• [Exercise objective]
Transcribe the records underneath word for word, and leave no line out.
=== Begin Enclosure ===
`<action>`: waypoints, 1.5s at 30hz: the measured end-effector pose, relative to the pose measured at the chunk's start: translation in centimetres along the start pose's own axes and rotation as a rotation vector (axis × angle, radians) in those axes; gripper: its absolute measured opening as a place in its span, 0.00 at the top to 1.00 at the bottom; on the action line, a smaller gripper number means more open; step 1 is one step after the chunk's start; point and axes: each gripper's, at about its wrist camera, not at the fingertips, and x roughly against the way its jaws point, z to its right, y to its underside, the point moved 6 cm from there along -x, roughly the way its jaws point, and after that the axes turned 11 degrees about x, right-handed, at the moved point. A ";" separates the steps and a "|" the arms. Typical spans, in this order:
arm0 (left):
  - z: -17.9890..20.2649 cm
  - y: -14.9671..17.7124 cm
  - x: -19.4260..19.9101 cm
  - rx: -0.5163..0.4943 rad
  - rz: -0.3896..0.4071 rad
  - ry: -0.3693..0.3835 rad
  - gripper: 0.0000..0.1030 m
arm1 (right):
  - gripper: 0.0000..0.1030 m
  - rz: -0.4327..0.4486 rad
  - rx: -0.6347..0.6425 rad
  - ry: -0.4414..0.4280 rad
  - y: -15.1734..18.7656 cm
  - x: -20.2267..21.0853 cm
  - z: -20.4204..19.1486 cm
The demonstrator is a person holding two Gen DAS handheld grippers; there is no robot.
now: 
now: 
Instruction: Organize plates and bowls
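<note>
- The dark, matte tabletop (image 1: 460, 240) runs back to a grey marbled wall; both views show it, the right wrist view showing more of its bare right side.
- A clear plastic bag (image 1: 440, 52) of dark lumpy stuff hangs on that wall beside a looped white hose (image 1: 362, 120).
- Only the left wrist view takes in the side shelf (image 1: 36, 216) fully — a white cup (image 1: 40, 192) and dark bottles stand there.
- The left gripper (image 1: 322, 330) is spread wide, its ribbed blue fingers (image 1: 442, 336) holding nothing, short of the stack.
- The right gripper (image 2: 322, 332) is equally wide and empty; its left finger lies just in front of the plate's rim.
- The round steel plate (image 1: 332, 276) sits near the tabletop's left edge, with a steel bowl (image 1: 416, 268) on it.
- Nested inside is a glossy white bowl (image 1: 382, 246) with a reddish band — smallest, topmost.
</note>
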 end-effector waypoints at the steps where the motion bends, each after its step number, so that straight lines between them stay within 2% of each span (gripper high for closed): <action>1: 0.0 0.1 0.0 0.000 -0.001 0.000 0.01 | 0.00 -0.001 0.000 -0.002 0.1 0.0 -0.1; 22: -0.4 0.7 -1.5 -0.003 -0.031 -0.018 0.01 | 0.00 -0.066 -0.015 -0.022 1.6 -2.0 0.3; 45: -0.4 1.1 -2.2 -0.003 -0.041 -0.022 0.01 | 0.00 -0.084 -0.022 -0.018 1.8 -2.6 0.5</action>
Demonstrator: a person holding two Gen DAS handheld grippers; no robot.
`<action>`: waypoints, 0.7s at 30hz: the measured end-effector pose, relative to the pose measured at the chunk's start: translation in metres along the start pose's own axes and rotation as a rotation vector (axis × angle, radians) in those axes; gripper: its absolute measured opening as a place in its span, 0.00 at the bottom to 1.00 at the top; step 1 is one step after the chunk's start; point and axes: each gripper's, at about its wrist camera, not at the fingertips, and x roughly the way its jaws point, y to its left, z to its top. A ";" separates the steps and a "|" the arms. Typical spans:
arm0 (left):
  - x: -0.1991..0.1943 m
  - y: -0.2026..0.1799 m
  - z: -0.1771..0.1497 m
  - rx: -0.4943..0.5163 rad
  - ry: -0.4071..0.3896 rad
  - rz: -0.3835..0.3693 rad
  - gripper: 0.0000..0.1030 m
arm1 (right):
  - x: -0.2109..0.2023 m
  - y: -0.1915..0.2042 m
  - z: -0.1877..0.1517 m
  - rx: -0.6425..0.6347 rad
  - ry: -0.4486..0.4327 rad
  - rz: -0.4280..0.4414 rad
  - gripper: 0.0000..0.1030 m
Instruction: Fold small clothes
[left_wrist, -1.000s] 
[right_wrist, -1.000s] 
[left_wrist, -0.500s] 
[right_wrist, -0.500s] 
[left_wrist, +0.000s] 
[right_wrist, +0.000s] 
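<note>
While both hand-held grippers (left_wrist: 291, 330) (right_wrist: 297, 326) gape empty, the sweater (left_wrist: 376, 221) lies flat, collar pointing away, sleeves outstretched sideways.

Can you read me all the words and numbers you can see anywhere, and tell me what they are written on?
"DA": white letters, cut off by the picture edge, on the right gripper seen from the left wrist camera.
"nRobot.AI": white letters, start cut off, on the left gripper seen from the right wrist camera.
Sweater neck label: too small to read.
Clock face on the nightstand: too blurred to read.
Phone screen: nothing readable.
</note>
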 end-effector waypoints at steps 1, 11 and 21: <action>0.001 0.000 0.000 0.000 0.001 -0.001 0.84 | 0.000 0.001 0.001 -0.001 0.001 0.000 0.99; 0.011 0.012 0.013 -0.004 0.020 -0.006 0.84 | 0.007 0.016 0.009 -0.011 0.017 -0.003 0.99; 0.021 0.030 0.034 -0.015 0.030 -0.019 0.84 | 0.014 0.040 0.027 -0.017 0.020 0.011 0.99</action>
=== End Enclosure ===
• [Expected answer]
`<action>`: waypoints, 1.5s at 30hz: the measured end-effector pose, relative to the pose measured at the chunk's start: translation in centimetres along the start pose's own axes and rotation as a rotation vector (axis × angle, radians) in those axes; gripper: its absolute measured opening as a place in its span, 0.00 at the top to 1.00 at the bottom; on the action line, a smaller gripper number means more open; step 1 is one step after the chunk's start; point and axes: each gripper's, at about its wrist camera, not at the fingertips, and x roughly against the way its jaws point, z to its right, y to its underside, the point moved 6 cm from there along -x, roughly the way its jaws point, and after that the axes turned 11 degrees about x, right-handed, at the moved point. A ";" separates the steps and a "|" the arms. Typical spans, in this order:
arm0 (left):
  - z: -17.9890..20.2649 cm
  - y: -14.9671..17.7124 cm
  - x: -19.4260..19.9101 cm
  - rx: -0.5163..0.4943 rad
  - rz: -0.3896..0.4071 rad
  - ry: -0.3693..0.3835 rad
  - gripper: 0.0000..0.1030 m
arm1 (right):
  - gripper: 0.0000..0.1030 m
  - rz: -0.4327..0.4486 rad
  - rx: -0.6347..0.6425 rad
  - ry: -0.4414..0.4280 rad
  - y: -15.1734..18.7656 cm
  - x: -20.2267..21.0853 cm
  - z: -20.4204..19.1486 cm
The demonstrator is a person holding two Gen DAS handheld grippers; there is no robot.
now: 
now: 
Instruction: Organize plates and bowls
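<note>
- The dark, matte tabletop (image 1: 460, 240) runs back to a grey marbled wall; both views show it, the right wrist view showing more of its bare right side.
- A clear plastic bag (image 1: 440, 52) of dark lumpy stuff hangs on that wall beside a looped white hose (image 1: 362, 120).
- Only the left wrist view takes in the side shelf (image 1: 36, 216) fully — a white cup (image 1: 40, 192) and dark bottles stand there.
- The left gripper (image 1: 322, 330) is spread wide, its ribbed blue fingers (image 1: 442, 336) holding nothing, short of the stack.
- The right gripper (image 2: 322, 332) is equally wide and empty; its left finger lies just in front of the plate's rim.
- The round steel plate (image 1: 332, 276) sits near the tabletop's left edge, with a steel bowl (image 1: 416, 268) on it.
- Nested inside is a glossy white bowl (image 1: 382, 246) with a reddish band — smallest, topmost.
</note>
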 end-effector waypoints at the steps where the motion bends, each after its step number, so that straight lines between them stay within 2% of each span (gripper high for closed): <action>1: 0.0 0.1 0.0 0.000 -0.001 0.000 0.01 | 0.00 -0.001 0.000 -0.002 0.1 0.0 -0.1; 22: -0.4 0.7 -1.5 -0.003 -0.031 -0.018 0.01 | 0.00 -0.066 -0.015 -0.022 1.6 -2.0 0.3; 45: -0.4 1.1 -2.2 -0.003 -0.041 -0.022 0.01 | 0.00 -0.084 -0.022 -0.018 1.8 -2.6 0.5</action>
Demonstrator: a person holding two Gen DAS handheld grippers; no robot.
`<action>`: waypoints, 0.7s at 30hz: the measured end-effector pose, relative to the pose measured at the chunk's start: translation in metres along the start pose's own axes and rotation as a rotation vector (axis × angle, radians) in those axes; gripper: its absolute measured opening as a place in its span, 0.00 at the bottom to 1.00 at the top; step 1 is one step after the chunk's start; point and axes: each gripper's, at about its wrist camera, not at the fingertips, and x roughly the way its jaws point, y to its left, z to its top. A ";" separates the steps and a "|" the arms. Typical spans:
arm0 (left):
  - x: -0.1991..0.1943 m
  - y: -0.2026..0.1799 m
  - z: -0.1771..0.1497 m
  - rx: -0.4943..0.5163 rad
  - ry: -0.4071..0.3896 rad
  - rz: -0.3835..0.3693 rad
  - gripper: 0.0000..0.1030 m
arm1 (right):
  - x: -0.2109..0.2023 m
  - y: -0.1915..0.2042 m
  - z: -0.1877..0.1517 m
  - rx: -0.6425..0.6347 rad
  - ry: -0.4486..0.4327 rad
  - rz: -0.4280..0.4414 rad
  - gripper: 0.0000..0.1030 m
Instruction: Fold small clothes
[left_wrist, -1.000s] 
[right_wrist, -1.000s] 
[left_wrist, -0.500s] 
[right_wrist, -0.500s] 
[left_wrist, +0.000s] 
[right_wrist, +0.000s] 
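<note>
While both hand-held grippers (left_wrist: 291, 330) (right_wrist: 297, 326) gape empty, the sweater (left_wrist: 376, 221) lies flat, collar pointing away, sleeves outstretched sideways.

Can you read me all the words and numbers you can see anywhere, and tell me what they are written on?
"DA": white letters, cut off by the picture edge, on the right gripper seen from the left wrist camera.
"nRobot.AI": white letters, start cut off, on the left gripper seen from the right wrist camera.
Sweater neck label: too small to read.
Clock face on the nightstand: too blurred to read.
Phone screen: nothing readable.
</note>
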 end-effector waypoints at steps 1, 11 and 21: <action>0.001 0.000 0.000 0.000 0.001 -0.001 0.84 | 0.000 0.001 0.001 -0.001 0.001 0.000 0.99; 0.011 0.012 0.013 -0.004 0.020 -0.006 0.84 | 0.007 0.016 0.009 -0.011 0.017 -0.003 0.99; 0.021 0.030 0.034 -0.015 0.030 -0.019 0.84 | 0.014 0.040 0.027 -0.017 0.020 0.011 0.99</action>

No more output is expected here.